- Illmo Location within the state of Missouri
- Coordinates: 37°13′11″N 89°30′32″W﻿ / ﻿37.21972°N 89.50889°W
- Country: United States
- State: Missouri
- County: Scott
- Township: Kelso

= Illmo, Missouri =

Illmo a former town in the northeast corner of Kelso Township, Scott County, in the U.S. state of Missouri. Its name is a portmanteau of "Illinois" and "Missouri".

==History==
Illmo had its start in 1905 with construction of the nearby Thebes Bridge which connects Illinois and Missouri. The name Illmo is a contraction of Illinois and Missouri.
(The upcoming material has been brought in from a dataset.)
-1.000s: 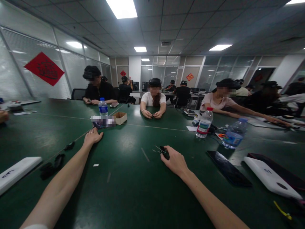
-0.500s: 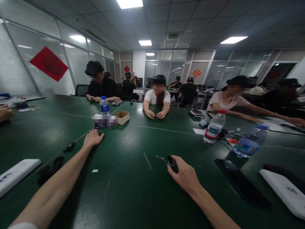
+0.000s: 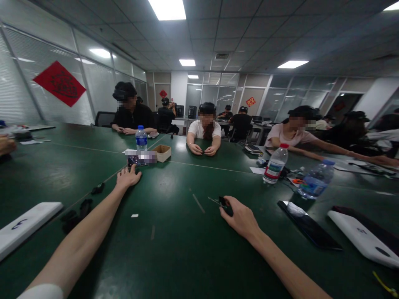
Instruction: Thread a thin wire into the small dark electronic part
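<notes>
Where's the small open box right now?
In the head view, the small open box sits left of centre on the green table, beyond and right of the left hand, just right of the farther blue-capped bottle.

a red-capped bottle point(image 3: 274, 167) stands beside a blue-capped bottle point(image 3: 314, 183), near a dark phone point(image 3: 311, 229).
</notes>
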Demonstrator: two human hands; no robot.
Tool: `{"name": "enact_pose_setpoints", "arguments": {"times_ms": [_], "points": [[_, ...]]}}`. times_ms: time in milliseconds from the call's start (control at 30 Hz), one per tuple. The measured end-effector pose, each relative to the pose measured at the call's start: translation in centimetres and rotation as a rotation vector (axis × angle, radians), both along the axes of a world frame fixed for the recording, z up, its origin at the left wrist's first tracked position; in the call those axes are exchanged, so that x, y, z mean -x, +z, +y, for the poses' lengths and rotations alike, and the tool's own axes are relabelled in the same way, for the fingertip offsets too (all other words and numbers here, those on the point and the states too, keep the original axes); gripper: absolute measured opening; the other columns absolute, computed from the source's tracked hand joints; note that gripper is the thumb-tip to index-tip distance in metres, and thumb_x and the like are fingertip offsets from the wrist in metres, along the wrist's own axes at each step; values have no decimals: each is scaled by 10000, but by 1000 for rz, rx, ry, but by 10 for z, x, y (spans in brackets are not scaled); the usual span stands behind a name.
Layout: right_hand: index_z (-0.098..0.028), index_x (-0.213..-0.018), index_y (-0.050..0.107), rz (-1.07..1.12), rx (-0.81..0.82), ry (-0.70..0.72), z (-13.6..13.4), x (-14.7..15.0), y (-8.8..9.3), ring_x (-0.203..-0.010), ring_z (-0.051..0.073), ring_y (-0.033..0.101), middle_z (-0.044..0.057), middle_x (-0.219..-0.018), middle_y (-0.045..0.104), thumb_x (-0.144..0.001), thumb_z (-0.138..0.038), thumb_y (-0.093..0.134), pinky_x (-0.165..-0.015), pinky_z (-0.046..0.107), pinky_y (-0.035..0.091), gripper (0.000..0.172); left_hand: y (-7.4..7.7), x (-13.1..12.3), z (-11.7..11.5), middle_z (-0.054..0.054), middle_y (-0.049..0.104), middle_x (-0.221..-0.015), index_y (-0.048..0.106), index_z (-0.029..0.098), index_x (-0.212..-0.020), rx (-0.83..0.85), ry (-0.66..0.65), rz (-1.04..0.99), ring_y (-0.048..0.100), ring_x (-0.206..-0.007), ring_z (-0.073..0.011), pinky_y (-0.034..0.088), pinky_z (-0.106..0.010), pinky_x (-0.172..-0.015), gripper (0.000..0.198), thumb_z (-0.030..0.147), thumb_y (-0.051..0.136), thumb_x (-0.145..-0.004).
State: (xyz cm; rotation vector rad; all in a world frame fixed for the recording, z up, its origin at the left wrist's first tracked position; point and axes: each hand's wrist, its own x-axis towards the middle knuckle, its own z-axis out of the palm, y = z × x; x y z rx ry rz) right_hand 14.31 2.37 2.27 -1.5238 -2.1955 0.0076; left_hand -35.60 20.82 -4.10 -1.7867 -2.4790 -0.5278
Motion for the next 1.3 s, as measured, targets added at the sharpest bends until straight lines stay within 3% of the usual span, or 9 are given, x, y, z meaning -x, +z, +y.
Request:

A post office called Illmo was established in 1904, and remained in operation until 1982. Illmo was annexed by Scott City in 1980.

When Scott City and Illmo consolidated, the residents participated in a referendum where they selected the name "Scott City". The Daily Journal stated that the name was "overwhelmingly" selected.

==Demographics==

The US census measured the population of Illmo during its eight-decade stretch of incorporation.

Historical population
| Census | Pop. | Note | %± |
| 1910 | 976 |  | — |
| 1920 | 1,275 |  | 30.6% |
| 1930 | 1,129 |  | −11.5% |
| 1940 | 1,224 |  | 8.4% |
| 1950 | 1,247 |  | 1.9% |
| 1960 | 1,174 |  | −5.9% |
| 1970 | 1,232 |  | 4.9% |
| 1980 | 1,368 |  | 11.0% |
U.S. Decennial Census

==Geography==
Illmo was located in the northern portion of Scott County about a mile west and three miles south of the Mississippi River. The municipalities of Fornfelt and Ancell border it to the west and the village of Commerce lies 5 miles southeast.

==Education==
In 1905 the Illmo School District began operations. There was an Illmo High School and an Illmo Elementary School. In 1947 the Illmo school district and the Fornfelt school district combined. This district then combined with Ancell, and reorganized, in 1954, to an R-1 status, becoming the Illmo-Fornfelt-Ancell School District.

In September 1957, a new high school for that district had opened. Previously, Illmo had its own elementary school, but with the opening of the new high school, the previous three elementary schools were to consolidate into the former high school building.

The Daily Standard stated that the new Illmo-Fornfelt-Ancell high school building was the most expensive of the circa 15 new schools to open in the area in the 1957-1958 school year.

After Fornfelt and Ancell consolidated into Scott City, the district's name changed to the Illmo-Scott City School District.